**What is expected**. Return every line of the data exactly as it appears.
** Data extract follows **
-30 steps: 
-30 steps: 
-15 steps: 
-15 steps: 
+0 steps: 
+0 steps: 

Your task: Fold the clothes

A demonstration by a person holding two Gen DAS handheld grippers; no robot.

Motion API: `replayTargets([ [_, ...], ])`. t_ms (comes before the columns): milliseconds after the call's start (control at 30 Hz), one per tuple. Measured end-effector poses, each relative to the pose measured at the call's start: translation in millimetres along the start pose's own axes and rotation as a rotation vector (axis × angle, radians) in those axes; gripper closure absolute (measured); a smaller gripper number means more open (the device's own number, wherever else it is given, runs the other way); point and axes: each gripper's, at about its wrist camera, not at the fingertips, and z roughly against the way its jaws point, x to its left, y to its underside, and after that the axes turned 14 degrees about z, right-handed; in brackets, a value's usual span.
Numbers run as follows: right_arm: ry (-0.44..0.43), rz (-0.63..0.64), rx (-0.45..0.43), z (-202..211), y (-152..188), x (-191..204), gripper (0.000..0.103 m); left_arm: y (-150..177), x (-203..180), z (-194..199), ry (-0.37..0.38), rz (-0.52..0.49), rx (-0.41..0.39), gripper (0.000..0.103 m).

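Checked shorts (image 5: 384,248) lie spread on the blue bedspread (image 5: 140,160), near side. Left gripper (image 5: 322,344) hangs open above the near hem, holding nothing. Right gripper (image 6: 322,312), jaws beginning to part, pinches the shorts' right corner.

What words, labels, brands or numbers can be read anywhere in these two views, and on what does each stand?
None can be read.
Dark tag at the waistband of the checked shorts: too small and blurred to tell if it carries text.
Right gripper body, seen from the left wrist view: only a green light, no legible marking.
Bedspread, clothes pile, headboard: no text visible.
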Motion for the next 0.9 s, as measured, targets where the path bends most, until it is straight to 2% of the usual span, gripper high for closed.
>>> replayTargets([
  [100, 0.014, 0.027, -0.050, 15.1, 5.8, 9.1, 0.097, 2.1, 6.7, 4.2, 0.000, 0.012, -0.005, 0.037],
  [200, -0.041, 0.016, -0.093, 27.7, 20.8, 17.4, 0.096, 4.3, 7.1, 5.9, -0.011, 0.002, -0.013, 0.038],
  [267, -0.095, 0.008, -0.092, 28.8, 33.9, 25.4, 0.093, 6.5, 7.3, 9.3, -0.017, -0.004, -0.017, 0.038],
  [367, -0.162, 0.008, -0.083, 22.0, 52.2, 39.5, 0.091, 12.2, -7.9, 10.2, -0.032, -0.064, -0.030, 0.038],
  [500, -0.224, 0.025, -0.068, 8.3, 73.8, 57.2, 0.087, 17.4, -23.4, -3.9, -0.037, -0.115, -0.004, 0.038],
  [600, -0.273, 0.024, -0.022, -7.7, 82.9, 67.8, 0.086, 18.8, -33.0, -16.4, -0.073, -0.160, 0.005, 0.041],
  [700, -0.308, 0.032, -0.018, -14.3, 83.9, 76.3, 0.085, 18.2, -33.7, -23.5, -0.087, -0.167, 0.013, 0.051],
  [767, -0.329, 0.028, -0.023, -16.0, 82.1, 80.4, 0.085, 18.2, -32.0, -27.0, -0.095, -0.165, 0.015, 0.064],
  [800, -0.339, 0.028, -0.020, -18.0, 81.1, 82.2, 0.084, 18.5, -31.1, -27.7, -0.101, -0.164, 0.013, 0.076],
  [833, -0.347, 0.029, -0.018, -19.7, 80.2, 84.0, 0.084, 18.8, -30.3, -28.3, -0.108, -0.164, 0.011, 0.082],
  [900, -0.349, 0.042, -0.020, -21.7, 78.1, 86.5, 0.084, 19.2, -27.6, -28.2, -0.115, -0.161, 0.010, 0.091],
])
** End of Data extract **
**Answer to the exercise**.
-30 steps: 
-30 steps: 
-15 steps: 
-15 steps: 
+0 steps: 
+0 steps: 

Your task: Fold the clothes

A demonstration by a person holding two Gen DAS handheld grippers; no robot.

Motion API: `replayTargets([ [_, ...], ])`. t_ms (comes before the columns): milliseconds after the call's start (control at 30 Hz), one per tuple. Measured end-effector poses, each relative to the pose measured at the call's start: translation in millimetres along the start pose's own axes and rotation as a rotation vector (axis × angle, radians) in those axes; gripper closure absolute (measured); a smaller gripper number means more open (the device's own number, wherever else it is given, runs the other way); point and axes: each gripper's, at about its wrist camera, not at the fingertips, and z roughly against the way its jaws point, x to its left, y to its underside, and after that the axes turned 14 degrees about z, right-handed; in brackets, a value's usual span.
Numbers run as follows: right_arm: ry (-0.44..0.43), rz (-0.63..0.64), rx (-0.45..0.43), z (-202..211), y (-152..188), x (-191..204), gripper (0.000..0.103 m); left_arm: y (-150..177), x (-203..180), z (-194..199), ry (-0.37..0.38), rz (-0.52..0.49), rx (-0.41..0.39), gripper (0.000..0.103 m).

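Checked shorts (image 5: 384,248) lie spread on the blue bedspread (image 5: 140,160), near side. Left gripper (image 5: 322,344) hangs open above the near hem, holding nothing. Right gripper (image 6: 322,312), jaws beginning to part, pinches the shorts' right corner.

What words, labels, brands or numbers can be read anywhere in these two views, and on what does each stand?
None can be read.
Dark tag at the waistband of the checked shorts: too small and blurred to tell if it carries text.
Right gripper body, seen from the left wrist view: only a green light, no legible marking.
Bedspread, clothes pile, headboard: no text visible.
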Motion for the next 0.9 s, as measured, targets where the path bends most, until it is straight to 2% of the usual span, gripper high for closed.
>>> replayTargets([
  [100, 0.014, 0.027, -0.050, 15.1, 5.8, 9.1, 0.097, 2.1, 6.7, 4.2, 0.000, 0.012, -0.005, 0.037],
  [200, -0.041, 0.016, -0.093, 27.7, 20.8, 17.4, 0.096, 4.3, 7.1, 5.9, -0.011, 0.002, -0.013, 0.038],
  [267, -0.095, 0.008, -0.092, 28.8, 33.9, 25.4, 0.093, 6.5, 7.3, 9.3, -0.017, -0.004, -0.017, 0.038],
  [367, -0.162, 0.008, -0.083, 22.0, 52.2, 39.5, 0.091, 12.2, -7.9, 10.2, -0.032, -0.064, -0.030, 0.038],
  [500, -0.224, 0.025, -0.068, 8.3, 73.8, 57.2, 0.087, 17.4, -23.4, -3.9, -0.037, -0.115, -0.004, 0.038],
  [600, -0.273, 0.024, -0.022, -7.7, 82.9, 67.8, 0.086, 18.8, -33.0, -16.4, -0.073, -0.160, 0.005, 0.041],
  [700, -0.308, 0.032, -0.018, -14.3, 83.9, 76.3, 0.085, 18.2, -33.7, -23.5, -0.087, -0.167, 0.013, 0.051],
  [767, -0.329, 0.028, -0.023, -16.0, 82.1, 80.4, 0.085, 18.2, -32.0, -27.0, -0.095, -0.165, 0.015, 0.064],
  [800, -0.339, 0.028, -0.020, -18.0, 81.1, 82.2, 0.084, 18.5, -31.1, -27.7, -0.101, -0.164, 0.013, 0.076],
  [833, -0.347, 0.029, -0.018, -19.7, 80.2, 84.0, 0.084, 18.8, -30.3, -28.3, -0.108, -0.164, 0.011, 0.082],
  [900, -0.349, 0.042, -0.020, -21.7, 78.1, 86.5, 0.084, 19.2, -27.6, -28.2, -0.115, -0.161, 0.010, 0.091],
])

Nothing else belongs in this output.